Vernon Lloyd Zieske – First Lieutenant, United States Army Air Corps

Vernon Lloyd Zieske was born July 11, 1919. He grew in a small town in northeastern Ohio where his father worked for the New York Central Railroad. The oldest of two boys, he was Senior Class President and Valedictorian of  Austinburg High School where he graduated in 1937.

He went on to Ohio State University in Columbus, Ohio and was followed there a year later. He got his  BS degree in Microbiology 1941. He was Senior Manager for the Ohio State Football Team during 1940-41 season. He was also President of the Scarlet Key, the Athletic Mangers organization on the Ohio State campus.

He joined the Army Air Corps and trained at Bennettville and Sumpter, South Carolina , and received his pilot wings and his Second Lieutenant rating on October 9th, 1942 after completing his Advanced Training at Spence Field, Moultrie Georgia. From then until June 44 he was an instructor in the Fighter Training command in Naples, Florida, flying AT-6s, P-40s, and P-39s.

He was transferred to the Fighter Base Units and began flying P-47 first at Bradley Field, Connecticut, and then in Norfolk, Virginia, patrolling the eastern seaboard. On October 9, 1944, he flew 4 hours in a P-47 also on that day, he was given emergency leave because his family had just received word that his younger brother, First Lieutenant Clarence Eugene Zieske had been declared killed in action with the 361st Fighter Group.

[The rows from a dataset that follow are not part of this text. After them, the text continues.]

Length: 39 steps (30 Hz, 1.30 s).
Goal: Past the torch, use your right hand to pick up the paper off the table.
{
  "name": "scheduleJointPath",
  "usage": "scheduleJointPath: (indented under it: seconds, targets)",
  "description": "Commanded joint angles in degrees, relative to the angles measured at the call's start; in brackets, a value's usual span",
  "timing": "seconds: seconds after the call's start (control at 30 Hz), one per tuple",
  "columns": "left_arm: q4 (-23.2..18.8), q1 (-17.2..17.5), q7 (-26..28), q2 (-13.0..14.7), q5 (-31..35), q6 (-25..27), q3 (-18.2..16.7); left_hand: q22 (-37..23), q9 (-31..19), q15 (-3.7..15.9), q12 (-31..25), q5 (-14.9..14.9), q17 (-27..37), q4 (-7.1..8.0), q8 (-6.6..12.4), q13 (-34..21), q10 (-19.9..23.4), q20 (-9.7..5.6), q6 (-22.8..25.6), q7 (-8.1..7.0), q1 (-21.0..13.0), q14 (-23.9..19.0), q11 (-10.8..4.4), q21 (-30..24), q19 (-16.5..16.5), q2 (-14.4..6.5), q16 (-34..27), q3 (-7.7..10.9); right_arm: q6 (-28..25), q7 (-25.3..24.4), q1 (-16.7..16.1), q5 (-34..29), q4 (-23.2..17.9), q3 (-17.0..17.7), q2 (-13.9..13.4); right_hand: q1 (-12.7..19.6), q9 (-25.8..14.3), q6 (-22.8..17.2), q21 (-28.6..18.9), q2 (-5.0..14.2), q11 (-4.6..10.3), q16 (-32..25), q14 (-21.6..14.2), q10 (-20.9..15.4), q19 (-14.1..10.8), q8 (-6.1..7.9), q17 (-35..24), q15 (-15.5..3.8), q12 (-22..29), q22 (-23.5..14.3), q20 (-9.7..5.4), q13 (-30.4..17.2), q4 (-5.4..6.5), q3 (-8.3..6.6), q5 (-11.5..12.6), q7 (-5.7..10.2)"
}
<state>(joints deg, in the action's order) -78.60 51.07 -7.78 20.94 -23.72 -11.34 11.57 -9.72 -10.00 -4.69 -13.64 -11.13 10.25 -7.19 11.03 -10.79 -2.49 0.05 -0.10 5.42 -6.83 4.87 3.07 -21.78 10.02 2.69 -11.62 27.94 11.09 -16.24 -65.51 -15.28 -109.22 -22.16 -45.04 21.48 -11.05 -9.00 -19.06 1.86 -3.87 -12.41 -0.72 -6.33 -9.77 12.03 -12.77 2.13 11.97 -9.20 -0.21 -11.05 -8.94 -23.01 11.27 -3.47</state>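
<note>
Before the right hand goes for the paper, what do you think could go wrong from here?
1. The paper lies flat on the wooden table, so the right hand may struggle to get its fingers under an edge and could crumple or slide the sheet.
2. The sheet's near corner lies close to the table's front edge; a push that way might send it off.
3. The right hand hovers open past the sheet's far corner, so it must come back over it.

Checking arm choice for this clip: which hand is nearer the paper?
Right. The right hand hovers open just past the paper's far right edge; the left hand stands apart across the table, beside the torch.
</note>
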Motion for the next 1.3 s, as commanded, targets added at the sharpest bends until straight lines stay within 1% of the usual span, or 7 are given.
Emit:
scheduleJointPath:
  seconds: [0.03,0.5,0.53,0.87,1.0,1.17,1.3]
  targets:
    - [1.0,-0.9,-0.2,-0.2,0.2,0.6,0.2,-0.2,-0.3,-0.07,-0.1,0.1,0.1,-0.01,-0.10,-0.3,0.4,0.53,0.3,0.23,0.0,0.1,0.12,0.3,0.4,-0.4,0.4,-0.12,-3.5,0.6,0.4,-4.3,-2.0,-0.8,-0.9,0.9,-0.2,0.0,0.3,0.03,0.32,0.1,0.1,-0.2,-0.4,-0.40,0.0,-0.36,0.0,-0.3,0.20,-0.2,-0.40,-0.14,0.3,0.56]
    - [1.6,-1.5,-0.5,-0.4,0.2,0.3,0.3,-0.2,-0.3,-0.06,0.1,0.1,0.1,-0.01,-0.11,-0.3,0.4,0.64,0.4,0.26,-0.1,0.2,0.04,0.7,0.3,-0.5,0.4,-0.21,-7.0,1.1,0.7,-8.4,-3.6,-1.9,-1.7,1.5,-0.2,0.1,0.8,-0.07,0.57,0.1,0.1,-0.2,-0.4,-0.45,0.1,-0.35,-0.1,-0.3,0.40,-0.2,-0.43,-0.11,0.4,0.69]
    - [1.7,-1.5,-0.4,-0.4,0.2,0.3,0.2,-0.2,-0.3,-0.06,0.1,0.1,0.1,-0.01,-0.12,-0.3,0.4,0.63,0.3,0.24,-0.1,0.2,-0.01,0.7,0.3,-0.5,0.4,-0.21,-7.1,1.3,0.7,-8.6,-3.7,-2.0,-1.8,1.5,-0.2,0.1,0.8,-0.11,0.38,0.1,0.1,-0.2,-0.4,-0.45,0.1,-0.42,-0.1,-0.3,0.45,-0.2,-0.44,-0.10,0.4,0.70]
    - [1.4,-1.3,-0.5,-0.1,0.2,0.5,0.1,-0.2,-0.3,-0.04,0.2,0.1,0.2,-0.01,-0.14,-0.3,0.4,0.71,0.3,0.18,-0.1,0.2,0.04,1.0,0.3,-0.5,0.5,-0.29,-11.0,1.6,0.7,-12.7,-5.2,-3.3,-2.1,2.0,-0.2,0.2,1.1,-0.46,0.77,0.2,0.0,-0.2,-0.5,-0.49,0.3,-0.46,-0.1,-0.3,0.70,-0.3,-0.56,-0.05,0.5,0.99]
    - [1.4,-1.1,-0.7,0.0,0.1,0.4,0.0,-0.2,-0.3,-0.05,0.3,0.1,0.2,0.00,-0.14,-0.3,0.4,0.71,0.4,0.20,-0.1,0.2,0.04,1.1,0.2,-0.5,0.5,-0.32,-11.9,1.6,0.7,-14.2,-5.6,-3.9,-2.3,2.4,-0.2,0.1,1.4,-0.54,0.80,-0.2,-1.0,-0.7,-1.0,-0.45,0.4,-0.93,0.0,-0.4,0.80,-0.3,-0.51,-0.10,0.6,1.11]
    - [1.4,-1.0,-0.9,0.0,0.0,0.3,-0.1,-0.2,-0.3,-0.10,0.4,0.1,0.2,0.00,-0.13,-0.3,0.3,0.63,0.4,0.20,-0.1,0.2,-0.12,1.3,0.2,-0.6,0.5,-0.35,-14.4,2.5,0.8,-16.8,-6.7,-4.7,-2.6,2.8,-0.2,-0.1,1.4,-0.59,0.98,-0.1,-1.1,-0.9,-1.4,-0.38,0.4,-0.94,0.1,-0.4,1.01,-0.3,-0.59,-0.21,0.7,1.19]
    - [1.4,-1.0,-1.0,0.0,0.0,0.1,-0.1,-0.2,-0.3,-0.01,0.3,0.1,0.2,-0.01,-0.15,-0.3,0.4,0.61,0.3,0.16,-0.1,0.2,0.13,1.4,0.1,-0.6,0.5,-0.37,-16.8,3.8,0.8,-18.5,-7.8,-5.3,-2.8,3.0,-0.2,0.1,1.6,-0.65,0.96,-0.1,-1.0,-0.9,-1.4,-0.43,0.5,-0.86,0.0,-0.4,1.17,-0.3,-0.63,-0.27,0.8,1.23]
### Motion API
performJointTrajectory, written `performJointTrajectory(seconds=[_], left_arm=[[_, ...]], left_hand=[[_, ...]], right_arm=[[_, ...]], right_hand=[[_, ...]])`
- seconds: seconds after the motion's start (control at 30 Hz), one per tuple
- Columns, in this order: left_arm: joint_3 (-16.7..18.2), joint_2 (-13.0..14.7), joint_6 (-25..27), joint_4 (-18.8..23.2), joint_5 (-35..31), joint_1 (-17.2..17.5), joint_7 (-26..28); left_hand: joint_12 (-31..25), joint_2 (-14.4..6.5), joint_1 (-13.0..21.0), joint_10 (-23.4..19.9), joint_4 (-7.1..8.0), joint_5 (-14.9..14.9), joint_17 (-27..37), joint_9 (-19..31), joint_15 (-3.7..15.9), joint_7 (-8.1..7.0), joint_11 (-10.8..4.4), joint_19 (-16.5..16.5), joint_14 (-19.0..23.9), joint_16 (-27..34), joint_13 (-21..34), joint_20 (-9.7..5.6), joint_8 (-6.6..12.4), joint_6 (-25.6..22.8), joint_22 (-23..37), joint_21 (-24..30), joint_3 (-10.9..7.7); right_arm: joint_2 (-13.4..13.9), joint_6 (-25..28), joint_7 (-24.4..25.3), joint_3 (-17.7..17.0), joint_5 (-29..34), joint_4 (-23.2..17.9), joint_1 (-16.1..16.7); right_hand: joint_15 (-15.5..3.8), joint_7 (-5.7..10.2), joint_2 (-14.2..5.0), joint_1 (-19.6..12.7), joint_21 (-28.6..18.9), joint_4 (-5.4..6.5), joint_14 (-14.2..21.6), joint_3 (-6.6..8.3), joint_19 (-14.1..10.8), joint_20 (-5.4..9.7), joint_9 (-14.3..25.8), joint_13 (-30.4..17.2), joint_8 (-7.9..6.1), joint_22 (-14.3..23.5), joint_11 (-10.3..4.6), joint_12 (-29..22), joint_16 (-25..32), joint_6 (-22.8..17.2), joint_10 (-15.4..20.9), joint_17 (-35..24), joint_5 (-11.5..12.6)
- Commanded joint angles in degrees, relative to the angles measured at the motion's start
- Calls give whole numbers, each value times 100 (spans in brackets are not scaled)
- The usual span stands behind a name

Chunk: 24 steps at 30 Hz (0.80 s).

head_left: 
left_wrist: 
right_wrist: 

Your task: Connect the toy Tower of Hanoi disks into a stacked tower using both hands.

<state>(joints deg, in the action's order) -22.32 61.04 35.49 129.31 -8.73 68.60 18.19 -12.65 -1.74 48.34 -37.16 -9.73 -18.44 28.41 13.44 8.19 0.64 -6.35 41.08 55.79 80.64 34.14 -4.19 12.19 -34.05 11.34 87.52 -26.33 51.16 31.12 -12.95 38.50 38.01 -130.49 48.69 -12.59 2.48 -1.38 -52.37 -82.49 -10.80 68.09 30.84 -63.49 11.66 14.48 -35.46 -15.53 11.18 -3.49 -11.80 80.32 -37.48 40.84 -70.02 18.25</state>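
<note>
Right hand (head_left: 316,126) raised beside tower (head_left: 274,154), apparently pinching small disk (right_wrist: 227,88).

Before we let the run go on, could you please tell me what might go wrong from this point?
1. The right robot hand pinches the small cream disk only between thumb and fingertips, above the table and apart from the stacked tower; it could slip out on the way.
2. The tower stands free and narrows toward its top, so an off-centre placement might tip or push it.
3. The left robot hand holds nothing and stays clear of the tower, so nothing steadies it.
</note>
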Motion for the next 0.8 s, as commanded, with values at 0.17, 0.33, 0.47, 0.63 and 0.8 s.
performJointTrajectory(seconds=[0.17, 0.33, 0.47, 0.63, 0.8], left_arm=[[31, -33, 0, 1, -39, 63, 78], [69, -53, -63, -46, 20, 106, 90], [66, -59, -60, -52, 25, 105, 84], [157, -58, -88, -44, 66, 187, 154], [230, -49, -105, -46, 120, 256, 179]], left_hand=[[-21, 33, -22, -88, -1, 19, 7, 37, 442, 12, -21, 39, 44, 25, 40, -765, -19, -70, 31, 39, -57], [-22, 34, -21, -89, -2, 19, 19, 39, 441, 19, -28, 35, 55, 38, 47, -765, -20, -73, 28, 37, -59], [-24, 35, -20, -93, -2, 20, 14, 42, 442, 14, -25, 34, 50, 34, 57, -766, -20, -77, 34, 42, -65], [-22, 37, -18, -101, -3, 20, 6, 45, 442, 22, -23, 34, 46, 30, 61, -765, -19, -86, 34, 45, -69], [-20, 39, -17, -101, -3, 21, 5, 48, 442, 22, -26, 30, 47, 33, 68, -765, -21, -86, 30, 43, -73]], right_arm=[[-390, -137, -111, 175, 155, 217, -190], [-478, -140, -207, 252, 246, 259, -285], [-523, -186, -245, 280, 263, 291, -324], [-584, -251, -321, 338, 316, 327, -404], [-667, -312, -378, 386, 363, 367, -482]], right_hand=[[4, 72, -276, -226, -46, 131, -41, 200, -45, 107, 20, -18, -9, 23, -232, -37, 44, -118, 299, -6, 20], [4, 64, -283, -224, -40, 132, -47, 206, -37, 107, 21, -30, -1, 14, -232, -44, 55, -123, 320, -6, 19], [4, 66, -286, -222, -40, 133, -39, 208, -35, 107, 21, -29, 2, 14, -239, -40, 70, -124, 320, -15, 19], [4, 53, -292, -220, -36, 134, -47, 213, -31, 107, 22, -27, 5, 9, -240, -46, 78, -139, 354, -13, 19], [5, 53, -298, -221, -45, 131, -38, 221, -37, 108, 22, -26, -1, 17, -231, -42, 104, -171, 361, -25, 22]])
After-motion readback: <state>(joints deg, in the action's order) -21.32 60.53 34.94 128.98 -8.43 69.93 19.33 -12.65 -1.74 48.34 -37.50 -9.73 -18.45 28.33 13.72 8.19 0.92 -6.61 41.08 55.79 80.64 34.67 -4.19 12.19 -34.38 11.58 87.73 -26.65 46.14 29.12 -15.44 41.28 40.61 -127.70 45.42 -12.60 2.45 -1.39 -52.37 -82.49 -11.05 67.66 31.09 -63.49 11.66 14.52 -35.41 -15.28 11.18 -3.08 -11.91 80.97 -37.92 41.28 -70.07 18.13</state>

He returned home to see his parents, his 5 year old sister, his brother's young wife and her new born son. He told his parents he would find his brother. By November 30, 1944, he was with the 36th Fighter Group in Belgium flying P-47s. He flew 7 missions in December and was there when their air base was nearly overrun by German advances during the Battle of Bulge. He flew 5 missions in January. He was the element leader in red flight and was returning from a mission against a German supply depot at Zulpich on the Neffelb River when the weather closed out on them.  While descending through clouds with his wingman, Willie Friend, he ran into a hill and was killed on January 26, 1945.

In the history of 36th Fighter Group, Charlie Queen writes the following about that day, “Was it the weather, the instruments, the guy on his wing who was his responsibility, was anything in the way? Then suddenly, the hill, did he see it just before the crash? Was his head ‘in the cockpit' reading his instruments and it never seen or felt, did he see it and was unable to execute a sharp turn away without taking himself and Willie with him?

He received both an Air Medal and Oak leaf Cluster posthumously and also as part of the 36th Fighter Group received the Belgian Fourragere for service during the Battle of the Ardennes and the liberation of Belgium.  He is buried in Arlington National Cemetery beside his younger brother.